In the US, the far-reaching implications of the DC court decision contrast sharply with the almost complete absence of coverage and comment in the corporate media and political establishment. No leading Democrats have issued statements opposing the decision.

In one of the few commentaries on the ruling, the Washington Post published an editorial Friday under the headline, “Don’t believe the hype: The Justice Department isn’t cracking down on anti-Trump dissent.” The Post accepts the government’s argument that prosecutors are “investigating serious violations of public order” justifying the search, only mildly criticizing the broad scope of the original order. The “clarification of the government’s case” has made it “substantially stronger,” the Post argues.

The editorial concludes with a call for the institutionalization of the type of search demanded by the government. “The courts and Congress should contemplate how to make [the procedures approved by the court] a clear rule of the road.”

While the Trump administration represents a grave threat to the democratic rights of the working class, it is itself a product of a protracted collapse of democratic forms of rule in the United States, to the point where clear and egregious violations of the Constitution do not even provoke commentary, let alone opposition.

Nowhere in the official political “debate” since Trump’s election has there been any discussion of the massive growth of the intelligence apparatus, including the illegal and unconstitutional domestic surveillance by the National Security Agency exposed by Edward Snowden four years ago.
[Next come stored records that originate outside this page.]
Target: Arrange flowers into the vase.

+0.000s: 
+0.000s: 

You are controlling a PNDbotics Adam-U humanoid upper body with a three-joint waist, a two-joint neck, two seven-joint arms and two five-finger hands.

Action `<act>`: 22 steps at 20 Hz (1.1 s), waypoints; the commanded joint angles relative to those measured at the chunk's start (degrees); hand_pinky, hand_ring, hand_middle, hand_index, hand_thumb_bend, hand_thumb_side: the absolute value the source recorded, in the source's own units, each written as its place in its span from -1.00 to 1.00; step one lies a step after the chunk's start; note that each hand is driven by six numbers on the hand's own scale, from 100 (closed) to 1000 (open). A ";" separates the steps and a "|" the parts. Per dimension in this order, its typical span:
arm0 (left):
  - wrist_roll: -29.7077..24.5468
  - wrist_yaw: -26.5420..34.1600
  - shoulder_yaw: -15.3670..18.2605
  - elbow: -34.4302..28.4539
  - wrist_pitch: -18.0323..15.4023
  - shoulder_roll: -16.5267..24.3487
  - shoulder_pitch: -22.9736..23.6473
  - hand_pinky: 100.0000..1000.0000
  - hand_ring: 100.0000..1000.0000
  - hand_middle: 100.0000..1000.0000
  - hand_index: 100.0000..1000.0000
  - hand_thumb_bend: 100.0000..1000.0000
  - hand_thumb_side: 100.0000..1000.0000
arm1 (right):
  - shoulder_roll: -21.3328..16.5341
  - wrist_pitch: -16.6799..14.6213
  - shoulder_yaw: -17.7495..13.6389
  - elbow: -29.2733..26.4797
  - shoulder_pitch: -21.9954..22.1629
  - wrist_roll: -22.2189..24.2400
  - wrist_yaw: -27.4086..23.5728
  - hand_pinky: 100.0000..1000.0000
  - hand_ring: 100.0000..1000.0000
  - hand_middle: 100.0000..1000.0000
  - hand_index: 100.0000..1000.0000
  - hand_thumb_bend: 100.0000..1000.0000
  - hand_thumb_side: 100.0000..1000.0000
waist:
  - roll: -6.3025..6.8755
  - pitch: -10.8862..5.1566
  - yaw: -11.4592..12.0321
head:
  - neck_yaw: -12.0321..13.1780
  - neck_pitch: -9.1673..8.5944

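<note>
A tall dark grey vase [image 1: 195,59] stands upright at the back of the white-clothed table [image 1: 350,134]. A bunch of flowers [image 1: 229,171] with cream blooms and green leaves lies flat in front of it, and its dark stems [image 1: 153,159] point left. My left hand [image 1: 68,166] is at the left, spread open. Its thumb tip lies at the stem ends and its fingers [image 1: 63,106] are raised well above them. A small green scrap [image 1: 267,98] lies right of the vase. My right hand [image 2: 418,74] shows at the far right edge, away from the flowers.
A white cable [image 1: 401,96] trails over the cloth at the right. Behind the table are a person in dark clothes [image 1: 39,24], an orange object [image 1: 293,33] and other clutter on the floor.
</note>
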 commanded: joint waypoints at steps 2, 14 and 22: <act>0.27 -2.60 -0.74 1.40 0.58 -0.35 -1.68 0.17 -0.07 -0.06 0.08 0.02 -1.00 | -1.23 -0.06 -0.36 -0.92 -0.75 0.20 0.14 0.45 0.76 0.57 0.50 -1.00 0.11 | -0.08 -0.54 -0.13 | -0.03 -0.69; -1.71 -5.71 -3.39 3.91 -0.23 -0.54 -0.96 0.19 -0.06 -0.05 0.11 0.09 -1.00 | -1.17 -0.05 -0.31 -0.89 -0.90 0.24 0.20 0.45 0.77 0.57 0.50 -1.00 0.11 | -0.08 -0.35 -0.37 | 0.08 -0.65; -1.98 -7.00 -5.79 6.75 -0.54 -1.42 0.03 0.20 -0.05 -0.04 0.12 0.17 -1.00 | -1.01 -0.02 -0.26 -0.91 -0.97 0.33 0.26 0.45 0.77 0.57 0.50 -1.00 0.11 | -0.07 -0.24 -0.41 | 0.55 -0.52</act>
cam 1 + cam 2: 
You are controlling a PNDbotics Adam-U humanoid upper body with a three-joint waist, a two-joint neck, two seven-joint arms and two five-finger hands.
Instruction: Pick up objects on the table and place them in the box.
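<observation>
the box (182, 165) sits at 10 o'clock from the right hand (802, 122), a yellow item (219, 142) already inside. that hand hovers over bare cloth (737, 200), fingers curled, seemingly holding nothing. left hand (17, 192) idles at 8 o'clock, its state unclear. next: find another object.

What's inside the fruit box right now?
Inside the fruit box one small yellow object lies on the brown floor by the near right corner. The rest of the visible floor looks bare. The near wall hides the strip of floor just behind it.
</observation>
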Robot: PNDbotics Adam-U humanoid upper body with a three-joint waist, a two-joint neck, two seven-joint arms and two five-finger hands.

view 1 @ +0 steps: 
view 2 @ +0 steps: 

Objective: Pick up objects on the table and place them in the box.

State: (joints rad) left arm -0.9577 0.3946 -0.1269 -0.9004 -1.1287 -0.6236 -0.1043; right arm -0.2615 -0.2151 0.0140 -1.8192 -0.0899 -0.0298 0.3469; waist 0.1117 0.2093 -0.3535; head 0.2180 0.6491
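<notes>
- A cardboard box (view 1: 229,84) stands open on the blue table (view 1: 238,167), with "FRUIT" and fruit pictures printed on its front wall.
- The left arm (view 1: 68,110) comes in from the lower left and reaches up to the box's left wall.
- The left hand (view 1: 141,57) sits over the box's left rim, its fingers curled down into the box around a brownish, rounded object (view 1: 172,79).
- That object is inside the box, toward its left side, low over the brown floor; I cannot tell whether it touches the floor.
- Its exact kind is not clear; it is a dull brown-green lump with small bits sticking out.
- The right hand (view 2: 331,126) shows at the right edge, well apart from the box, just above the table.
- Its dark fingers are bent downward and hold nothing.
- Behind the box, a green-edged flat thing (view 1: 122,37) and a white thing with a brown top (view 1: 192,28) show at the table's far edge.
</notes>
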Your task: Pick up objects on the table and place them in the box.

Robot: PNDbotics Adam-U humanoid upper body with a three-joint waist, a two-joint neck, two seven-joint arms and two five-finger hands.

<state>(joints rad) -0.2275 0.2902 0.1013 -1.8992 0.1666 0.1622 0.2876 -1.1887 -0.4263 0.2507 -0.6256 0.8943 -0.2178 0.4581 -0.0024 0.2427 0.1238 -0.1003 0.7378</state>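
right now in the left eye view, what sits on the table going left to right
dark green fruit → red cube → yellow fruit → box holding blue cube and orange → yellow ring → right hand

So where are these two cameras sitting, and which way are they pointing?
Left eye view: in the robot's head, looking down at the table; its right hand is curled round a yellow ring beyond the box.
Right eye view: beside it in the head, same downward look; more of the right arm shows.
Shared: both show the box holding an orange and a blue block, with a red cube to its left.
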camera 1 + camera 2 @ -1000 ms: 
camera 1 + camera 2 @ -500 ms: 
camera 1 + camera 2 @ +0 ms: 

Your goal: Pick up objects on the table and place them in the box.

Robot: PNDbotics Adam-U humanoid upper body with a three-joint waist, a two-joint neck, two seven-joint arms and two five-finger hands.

The demands of the Justice Department in the DreamHost case are an expression of the central purpose of the spying apparatus supported and expanded by the Obama administration: the crackdown on domestic dissent.

Throughout the seven months since Trump took office, the Democratic Party and the media have sought to cover up the real character and social basis of his administration—a government of the corporate and financial oligarchy, determined to vastly expand war abroad and social counter-revolution within the United States. Their criticism of Trump has centered on differences over foreign policy, with denunciations of Trump for coming into conflict with sections of the military and intelligence agencies.

In the aftermath of the neo-Nazi violence in Charlottesville two weeks ago, the Democrats have supported the restructuring of the Trump administration to place it even more directly under the control of the military and financial aristocracy.

Trump’s actions against political protesters, moreover, are entirely in line with the campaign of Internet companies, supported by the Democratic Party and affiliated media, to implement a far-reaching program of Internet censorship under the guise of combatting “fake news.” Most prominent are the actions of Google to manipulate search results to block and blacklist left-wing websites, above all the World Socialist Web Site.

The overriding threat to the interests of the ruling elite, in the US and internationally, is the emergence of a politically independent and organized working class, armed with a socialist program. It is to block and preempt the creation of such a movement that the repressive actions of the state are directed.